科学知識の国民への浸透策①
劣化の平成時代は、日本の特長の一つであった「技術立国」ですら、遠い昔話にしてしまいました。日本全体の科学技術力の低下を取り戻すのは、そう簡単なことではありません。結局は、教育の問題に帰着してしまうのでしょうが、それでも、少しでも劣化を押しとどめて、科学に関心を持つ人々を増やしていくことは重要なことだと思います。ここではそのような施策の一つを考えてみたいと思います。
私自身は「知のだぼはぜ」を自認するほど、科学的な新しい知見・知識に興味があります。大きくは宇宙のことから、小さくは量子のことまで、人類の歴史から日本の考古学まで、産業に関わる新技術から人間の心に迫る心理学や脳科学など、まさにだぼはぜです。結局何もまともに身にはつかないのですが、日々の知的好奇心は満たされます。特にインターネットの普及によって様々な知識を簡単に入手できるようになりました。これはうれしいことなのですが、反面、情報の海に溺れかかっています。ある特定分野での自分の知見よりも現在の研究成果の方が遙かに進んでいるのを知ったときは、悔しささえ覚えてしまいます。
私のような例は極端にしても、人類の進化の原動力のひとつは間違いなく知的好奇心だと思います。この人間が持つ知的好奇心に対して、日本では果たしてどれほど満足のいく情報が提供されているのでしょうか?確かにネットには多くの情報がありますが、今では情報過多であり、その中から捜し出すのすら大変な作業になってしまいました。検索結果の上位が正しい情報である保証もなく、また専門論文も断片的なものばかりで、大きく物事を捉えるのには必ずしも有効ではありません。
また最近では、ネット上の有料コンテンツが増えてきて、ニュースやコラムでも2ページ目以降は有料ということで、尻切れトンボに終わります。無料での情報提供には限度があることはもちろん理解していますが、さりとて、多くの有料コンテンツを購入するのは、あまりにも費用がかかりすぎます。とても、だぼはぜには無理な相談です。
こうしてみたとき、日本の科学技術力の劣化の原因として、知的好奇心を満足させるあるいは惹起させるようなコンテンツが、あまりにも不足しているのではないでしょうか。学術会議に10億円もかけるなら、こういうところにお金を回すべきです。文部省も科学技術庁も、こういうところに十分な施策を行っているようには見えません。こう言うと、また民間の特定業者に丸投げするだけでしょうから、気をつけなくてはいけませんが。
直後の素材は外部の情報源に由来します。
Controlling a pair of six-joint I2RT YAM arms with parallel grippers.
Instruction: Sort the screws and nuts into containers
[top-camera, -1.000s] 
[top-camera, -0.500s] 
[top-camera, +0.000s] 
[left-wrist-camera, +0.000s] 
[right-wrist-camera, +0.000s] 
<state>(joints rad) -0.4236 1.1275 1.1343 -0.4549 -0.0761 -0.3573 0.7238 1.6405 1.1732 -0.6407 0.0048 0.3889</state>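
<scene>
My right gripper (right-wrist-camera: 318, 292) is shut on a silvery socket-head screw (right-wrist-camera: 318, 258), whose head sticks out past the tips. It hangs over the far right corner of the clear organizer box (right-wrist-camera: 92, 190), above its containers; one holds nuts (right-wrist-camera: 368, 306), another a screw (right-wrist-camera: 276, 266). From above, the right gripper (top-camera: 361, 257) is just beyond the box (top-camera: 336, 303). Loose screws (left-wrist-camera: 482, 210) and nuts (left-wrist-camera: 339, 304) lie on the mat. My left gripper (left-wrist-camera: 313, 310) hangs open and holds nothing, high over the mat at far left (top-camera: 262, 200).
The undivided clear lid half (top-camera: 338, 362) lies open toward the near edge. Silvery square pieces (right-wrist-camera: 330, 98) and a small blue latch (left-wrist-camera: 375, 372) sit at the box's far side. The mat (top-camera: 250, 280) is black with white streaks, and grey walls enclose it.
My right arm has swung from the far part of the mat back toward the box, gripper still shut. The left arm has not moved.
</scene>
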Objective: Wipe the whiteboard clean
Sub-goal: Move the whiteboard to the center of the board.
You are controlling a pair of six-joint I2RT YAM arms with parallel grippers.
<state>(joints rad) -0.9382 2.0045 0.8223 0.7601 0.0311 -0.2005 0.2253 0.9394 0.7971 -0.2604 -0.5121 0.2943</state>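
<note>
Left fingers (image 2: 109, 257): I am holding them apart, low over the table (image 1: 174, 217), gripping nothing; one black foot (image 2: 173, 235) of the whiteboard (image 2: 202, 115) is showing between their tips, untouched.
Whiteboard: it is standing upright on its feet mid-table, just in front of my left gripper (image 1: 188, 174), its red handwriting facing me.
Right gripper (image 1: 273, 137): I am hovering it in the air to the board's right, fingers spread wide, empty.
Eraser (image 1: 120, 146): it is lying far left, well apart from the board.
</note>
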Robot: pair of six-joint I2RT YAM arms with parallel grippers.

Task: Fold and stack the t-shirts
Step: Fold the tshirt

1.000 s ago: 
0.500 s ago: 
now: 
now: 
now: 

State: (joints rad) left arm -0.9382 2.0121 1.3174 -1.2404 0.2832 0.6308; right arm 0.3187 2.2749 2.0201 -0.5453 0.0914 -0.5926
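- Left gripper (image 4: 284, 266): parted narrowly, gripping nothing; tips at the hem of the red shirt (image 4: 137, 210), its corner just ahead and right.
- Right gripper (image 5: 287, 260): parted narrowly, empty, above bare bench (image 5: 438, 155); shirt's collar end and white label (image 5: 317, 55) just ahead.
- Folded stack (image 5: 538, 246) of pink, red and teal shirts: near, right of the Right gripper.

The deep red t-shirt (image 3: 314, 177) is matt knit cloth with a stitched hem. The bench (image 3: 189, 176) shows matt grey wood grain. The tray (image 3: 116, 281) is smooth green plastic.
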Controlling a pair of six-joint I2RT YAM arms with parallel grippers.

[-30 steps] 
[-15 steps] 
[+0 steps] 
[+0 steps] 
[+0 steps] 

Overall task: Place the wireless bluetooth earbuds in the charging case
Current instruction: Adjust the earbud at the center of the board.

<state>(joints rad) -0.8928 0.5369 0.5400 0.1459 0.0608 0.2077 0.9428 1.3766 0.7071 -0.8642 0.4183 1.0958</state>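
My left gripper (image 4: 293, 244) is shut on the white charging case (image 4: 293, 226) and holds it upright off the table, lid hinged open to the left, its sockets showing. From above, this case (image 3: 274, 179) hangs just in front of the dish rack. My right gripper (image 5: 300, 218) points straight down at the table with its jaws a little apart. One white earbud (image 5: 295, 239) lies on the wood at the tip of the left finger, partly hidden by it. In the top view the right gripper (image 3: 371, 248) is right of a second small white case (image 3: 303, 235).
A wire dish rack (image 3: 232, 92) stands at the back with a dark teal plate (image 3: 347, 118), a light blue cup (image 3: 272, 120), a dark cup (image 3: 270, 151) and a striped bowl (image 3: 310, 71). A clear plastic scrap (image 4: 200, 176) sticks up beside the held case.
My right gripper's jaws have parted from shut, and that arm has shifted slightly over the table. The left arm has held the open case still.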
本来は教育システムをしっかりと構築して、そこに各分野の専門家たちによる最新ニュースや研究成果などが掲載されるべきでしょう。しかしこれには時間がかかります。これをやりながら、子供たちが自分の興味に合うかもしれない科学の知識や文化の情報に接する機会を増やす努力をすべきです。
情報省と防災省が作られたとき、同時に情報受信端末が作られます。この端末の「全国チャンネル」では、一般のニュースだけではなく、様々な専門分野でのニュースをより多くの時間を割いて流すべきです。できれば学校で見れるように、こども科学ニュースも良いでしょう。こういう科学的話題や情報があるということをまず子供たちに教えてあげる、それが重要なのです。
もう一つが、様々な分野の情報を目次だけで良いので、ネットで一元的に提供するコンテンツです。専門論文のデータベースはすでにありますが、なぜかいまいちです。それは何が新しい情報なのか、どういう動きが起きているのかという全体像が全く見えないからです。データベス化の弱点はここにあります。この弱点を補うものが必要なのです。中身まですべて集めようと欲張らずに、手がかりを提供する、そんなコンテンツが望まれます。
最後に蛇足ですが、日本の学者の多くの皆さんに言いたいのです。基礎研究に金をよこせ、学問の自由を守れ等々、要求はわかりました。では皆さんは、どれほど世のため社会のために自ら情報を発信する努力をしていますか?一部の学者や専門家は、それを一生懸命に実行しておられます。ですが多くの人は、専門家というくくりに撞着してあぐらをかいてはいませんか?それと、私にもわかるような誤った情報を流して欲しくないですね。ましてや科学知識に個人の政治的・思想的な主義主張を持ち込むことは、現に慎むべきだと思うのですが。歪んだ環境から新しい技術は生まれてきません。